Re: Select max(foo) and select count(*) optimization

From: Christopher Browne <cbbrowne(at)acm(dot)org>
To: pgsql-performance(at)postgresql(dot)org
Subject: Re: Select max(foo) and select count(*) optimization
Date: 2004-01-06 02:31:29
Message-ID: m3r7yddczi.fsf@wolfe.cbbrowne.com
Views: Raw Message | Whole Thread | Download mbox | Resend email
Thread:
Lists: pgsql-performance

pg(at)rbt(dot)ca (Rod Taylor) wrote:
>> Especially with very large tables, hearing the disks grind as Postgres scans
>> every single row in order to determine the number of rows in a table or the
>> max value of a column (even a primary key created from a sequence) is pretty
>> painful. If the implementation is not too horrendous, this is an area where
>> an orders-of-magnitude performance increase can be had.
>
> Actually, it's very painful. For MySQL, they've accepted the concurrancy
> hit in order to accomplish it -- PostgreSQL would require a more subtle
> approach.
>
> Anyway, with Rules you can force this:
>
> ON INSERT UPDATE counter SET tablecount = tablecount + 1;
>
> ON DELETE UPDATE counter SET tablecount = tablecount - 1;
>
> You need to create a table "counter" with a single row that will keep
> track of the number of rows in the table. Just remember, you've now
> serialized all writes to the table, but in your situation it may be
> worth while.

There's a still more subtle approach that relieves the serialization
constraint, at some cost...

- You add rules that _insert_ a row each time there is an
insert/delete
ON INSERT insert into counts(table, value) values ('our_table', 1);
ON DELETE insert into counts(table, value) values ('our_table', -1);

- The "select count(*) from our_table" is replaced by "select
sum(value) from counts where table = 'our_table'"

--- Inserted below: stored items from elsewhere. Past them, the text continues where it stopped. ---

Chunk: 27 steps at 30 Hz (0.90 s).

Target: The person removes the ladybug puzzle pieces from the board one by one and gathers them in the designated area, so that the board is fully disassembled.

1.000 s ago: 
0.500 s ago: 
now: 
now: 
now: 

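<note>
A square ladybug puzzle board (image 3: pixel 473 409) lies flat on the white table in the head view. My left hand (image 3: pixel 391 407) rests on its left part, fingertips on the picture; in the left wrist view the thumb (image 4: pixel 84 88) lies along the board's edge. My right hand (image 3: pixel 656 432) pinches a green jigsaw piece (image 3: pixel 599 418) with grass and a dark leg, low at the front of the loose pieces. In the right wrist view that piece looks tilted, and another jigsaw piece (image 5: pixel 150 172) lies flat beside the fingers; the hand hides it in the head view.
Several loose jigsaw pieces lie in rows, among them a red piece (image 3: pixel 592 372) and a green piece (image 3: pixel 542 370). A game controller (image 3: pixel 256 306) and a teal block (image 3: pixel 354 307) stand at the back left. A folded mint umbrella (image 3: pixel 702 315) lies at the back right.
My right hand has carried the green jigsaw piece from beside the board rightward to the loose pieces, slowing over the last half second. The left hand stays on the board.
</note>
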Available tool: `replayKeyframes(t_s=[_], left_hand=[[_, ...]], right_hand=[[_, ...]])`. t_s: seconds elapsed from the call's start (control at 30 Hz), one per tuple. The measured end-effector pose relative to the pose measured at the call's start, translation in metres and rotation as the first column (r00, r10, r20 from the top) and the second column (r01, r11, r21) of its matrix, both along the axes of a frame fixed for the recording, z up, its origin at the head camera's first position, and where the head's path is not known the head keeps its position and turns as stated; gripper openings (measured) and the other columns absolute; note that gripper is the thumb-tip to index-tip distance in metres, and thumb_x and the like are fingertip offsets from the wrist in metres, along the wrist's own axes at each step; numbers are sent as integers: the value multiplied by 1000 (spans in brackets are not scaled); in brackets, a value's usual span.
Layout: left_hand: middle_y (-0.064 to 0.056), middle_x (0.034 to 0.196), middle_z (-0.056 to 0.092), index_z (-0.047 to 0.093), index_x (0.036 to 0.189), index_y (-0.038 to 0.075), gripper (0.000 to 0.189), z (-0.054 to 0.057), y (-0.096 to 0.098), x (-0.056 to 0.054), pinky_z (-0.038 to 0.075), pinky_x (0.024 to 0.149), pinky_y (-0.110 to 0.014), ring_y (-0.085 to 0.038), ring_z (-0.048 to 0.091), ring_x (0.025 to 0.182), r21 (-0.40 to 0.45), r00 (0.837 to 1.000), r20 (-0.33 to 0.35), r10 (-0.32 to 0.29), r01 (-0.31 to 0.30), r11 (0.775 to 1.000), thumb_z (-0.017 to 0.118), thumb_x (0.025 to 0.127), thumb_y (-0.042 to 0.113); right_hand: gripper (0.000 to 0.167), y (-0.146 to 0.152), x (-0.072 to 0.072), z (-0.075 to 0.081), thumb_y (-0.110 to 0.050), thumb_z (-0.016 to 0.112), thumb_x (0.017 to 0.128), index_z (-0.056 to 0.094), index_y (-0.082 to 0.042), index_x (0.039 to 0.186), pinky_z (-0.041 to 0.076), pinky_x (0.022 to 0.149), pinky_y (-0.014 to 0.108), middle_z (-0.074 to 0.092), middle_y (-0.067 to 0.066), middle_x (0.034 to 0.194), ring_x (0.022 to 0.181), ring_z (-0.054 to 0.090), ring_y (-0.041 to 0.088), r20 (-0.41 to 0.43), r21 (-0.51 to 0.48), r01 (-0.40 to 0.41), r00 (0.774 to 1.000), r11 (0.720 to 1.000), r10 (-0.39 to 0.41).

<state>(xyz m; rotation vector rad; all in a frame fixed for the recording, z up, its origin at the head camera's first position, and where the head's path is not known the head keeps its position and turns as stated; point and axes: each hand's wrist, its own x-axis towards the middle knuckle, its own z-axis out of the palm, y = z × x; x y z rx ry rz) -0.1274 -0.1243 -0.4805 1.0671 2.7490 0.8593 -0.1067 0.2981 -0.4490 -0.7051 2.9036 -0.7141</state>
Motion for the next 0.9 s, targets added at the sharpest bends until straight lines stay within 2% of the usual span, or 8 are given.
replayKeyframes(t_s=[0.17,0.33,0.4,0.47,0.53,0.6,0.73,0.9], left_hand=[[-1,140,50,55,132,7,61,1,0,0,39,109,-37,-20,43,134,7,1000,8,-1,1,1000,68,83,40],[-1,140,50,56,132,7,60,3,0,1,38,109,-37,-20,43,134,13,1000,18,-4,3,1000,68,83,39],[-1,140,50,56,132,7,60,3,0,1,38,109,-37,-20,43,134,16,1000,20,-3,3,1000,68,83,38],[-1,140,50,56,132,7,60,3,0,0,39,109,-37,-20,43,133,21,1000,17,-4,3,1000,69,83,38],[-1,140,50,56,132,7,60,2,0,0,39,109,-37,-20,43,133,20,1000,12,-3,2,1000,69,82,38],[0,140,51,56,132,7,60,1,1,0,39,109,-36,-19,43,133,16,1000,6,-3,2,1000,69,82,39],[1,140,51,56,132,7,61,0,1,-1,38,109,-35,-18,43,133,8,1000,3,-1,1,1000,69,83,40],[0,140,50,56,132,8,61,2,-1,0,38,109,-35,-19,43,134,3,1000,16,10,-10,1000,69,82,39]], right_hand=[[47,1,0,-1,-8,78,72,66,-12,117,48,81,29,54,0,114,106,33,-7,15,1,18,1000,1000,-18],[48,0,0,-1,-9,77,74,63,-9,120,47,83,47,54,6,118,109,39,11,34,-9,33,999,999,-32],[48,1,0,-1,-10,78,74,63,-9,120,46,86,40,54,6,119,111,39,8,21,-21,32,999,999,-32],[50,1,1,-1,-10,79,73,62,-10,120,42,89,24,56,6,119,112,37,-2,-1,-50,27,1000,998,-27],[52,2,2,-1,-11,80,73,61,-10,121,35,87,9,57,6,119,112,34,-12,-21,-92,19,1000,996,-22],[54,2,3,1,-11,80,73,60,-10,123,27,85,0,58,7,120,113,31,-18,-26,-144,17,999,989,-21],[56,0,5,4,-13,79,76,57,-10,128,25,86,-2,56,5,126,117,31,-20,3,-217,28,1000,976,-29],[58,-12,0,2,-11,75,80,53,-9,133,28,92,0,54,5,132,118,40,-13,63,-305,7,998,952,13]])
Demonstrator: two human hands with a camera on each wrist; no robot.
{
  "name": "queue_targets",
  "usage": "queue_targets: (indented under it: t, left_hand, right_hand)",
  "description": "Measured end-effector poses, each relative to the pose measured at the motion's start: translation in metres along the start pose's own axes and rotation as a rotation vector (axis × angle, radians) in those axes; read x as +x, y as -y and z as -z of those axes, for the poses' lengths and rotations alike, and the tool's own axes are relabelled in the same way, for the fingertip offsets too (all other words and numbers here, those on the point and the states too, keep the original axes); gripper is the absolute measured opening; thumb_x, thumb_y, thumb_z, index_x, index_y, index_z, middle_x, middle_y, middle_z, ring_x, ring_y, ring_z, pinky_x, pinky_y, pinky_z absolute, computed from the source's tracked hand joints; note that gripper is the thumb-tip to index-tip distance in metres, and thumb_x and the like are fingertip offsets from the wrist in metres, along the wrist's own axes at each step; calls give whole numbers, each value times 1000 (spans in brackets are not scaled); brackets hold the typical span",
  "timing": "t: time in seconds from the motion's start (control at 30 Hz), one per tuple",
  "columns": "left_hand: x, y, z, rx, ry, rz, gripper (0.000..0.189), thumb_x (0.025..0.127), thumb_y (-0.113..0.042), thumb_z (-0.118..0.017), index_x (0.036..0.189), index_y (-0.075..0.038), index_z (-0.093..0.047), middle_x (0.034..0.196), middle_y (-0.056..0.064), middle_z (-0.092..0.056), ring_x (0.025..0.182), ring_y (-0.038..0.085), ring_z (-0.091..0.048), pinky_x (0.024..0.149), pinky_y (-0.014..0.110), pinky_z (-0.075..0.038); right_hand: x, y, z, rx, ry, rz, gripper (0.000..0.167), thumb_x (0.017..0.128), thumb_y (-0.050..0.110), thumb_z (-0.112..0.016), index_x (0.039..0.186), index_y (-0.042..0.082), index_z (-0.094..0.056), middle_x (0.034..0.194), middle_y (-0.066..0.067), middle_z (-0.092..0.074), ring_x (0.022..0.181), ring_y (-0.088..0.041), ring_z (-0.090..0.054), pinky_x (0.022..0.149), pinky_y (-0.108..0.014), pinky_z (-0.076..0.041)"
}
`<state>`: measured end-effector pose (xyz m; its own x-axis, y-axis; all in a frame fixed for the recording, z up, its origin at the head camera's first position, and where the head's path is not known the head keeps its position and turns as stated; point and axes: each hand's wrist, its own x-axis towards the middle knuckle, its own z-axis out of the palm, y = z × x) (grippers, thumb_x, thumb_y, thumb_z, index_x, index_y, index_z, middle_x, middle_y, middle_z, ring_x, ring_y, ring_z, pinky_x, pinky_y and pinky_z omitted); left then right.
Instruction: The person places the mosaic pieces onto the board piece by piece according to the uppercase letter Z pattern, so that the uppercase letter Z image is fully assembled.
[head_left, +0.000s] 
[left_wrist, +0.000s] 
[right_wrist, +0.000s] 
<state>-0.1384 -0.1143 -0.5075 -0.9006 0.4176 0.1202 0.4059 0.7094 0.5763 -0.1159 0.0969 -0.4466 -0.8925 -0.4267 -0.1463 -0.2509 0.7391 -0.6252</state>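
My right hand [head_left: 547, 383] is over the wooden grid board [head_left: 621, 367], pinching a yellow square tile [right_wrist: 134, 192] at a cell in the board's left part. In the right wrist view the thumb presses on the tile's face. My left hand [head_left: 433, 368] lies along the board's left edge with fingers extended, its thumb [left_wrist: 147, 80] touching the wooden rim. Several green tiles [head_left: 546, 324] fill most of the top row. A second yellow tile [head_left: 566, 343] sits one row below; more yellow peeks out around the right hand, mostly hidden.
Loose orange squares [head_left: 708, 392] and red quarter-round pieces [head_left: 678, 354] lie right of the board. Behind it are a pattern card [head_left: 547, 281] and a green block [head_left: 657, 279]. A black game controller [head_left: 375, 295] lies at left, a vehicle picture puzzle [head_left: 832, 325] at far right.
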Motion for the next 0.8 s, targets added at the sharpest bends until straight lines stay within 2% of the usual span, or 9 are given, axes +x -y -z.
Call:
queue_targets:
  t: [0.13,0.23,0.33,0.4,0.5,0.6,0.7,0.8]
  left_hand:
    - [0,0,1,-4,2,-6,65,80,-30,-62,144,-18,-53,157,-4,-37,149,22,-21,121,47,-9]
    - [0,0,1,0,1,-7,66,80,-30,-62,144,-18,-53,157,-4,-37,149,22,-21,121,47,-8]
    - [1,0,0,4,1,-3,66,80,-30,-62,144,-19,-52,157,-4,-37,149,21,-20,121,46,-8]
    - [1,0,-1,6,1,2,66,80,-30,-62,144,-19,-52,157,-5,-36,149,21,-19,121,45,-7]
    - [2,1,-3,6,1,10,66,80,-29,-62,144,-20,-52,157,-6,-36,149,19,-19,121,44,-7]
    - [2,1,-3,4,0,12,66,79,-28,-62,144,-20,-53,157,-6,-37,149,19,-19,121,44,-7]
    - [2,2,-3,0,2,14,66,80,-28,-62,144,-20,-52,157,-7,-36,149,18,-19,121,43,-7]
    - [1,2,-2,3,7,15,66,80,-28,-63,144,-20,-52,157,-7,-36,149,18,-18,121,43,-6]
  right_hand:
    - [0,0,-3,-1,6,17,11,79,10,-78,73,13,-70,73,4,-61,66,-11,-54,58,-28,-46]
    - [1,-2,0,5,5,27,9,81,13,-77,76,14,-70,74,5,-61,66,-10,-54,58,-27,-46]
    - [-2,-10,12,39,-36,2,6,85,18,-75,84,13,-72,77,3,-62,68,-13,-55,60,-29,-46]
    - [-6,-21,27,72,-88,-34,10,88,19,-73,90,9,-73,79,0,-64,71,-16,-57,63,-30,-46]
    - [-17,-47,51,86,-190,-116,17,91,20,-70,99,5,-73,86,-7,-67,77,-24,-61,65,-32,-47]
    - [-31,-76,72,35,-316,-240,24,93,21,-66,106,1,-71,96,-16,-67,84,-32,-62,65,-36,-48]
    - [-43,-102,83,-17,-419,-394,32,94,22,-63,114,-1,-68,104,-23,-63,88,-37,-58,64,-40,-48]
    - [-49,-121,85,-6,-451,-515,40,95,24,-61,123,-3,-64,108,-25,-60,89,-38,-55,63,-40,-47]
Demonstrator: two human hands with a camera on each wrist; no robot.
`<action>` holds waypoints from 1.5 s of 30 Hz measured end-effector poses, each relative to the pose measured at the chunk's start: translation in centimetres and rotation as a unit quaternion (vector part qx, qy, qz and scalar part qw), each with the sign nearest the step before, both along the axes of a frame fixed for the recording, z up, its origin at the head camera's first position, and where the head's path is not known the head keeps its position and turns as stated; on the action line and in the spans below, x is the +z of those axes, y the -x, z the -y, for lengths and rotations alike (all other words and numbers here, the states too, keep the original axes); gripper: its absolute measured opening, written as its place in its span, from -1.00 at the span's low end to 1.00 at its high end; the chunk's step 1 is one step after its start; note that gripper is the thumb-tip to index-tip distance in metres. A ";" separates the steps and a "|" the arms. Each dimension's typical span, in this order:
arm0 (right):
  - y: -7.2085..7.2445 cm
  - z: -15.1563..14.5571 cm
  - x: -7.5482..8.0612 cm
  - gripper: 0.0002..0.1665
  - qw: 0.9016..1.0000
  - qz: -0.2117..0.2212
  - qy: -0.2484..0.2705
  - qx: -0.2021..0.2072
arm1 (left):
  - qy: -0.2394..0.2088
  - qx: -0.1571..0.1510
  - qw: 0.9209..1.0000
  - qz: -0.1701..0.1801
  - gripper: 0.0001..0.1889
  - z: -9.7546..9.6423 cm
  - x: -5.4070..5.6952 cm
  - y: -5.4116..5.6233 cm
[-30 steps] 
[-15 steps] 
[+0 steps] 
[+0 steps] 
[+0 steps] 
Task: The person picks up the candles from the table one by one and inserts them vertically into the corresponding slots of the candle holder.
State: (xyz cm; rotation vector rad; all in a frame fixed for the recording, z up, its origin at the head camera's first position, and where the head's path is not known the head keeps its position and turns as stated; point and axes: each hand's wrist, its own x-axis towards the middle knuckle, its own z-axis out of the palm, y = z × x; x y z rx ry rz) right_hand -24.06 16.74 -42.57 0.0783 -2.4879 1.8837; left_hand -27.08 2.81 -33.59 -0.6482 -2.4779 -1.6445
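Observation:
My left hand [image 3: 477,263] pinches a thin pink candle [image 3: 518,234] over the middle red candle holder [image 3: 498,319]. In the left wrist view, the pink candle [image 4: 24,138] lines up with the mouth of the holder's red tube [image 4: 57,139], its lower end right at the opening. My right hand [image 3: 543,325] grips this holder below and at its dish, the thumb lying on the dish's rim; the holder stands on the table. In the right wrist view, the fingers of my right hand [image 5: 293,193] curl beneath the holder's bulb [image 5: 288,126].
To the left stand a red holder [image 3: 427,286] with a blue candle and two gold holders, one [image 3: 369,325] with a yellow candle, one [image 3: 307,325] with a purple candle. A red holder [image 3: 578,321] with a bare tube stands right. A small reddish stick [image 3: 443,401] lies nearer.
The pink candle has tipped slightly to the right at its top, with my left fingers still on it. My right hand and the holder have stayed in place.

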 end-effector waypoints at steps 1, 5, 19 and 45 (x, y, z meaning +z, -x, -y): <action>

- Periodically, a "compression" process goes through and either:

a) Deletes the rows for 'our_table' and replaces them with one
row with a conventionally-scanned 'count(*)' value, or

b) Computes "select table, sum(value) as value from counts group
by table", deletes all the existing rows in counts, and replaces
them by the preceding selection, or

c) Perhaps does something incremental that's like b), but which
only processes parts of the "count" table at once. Process
500 rows, then COMMIT, or something of the sort...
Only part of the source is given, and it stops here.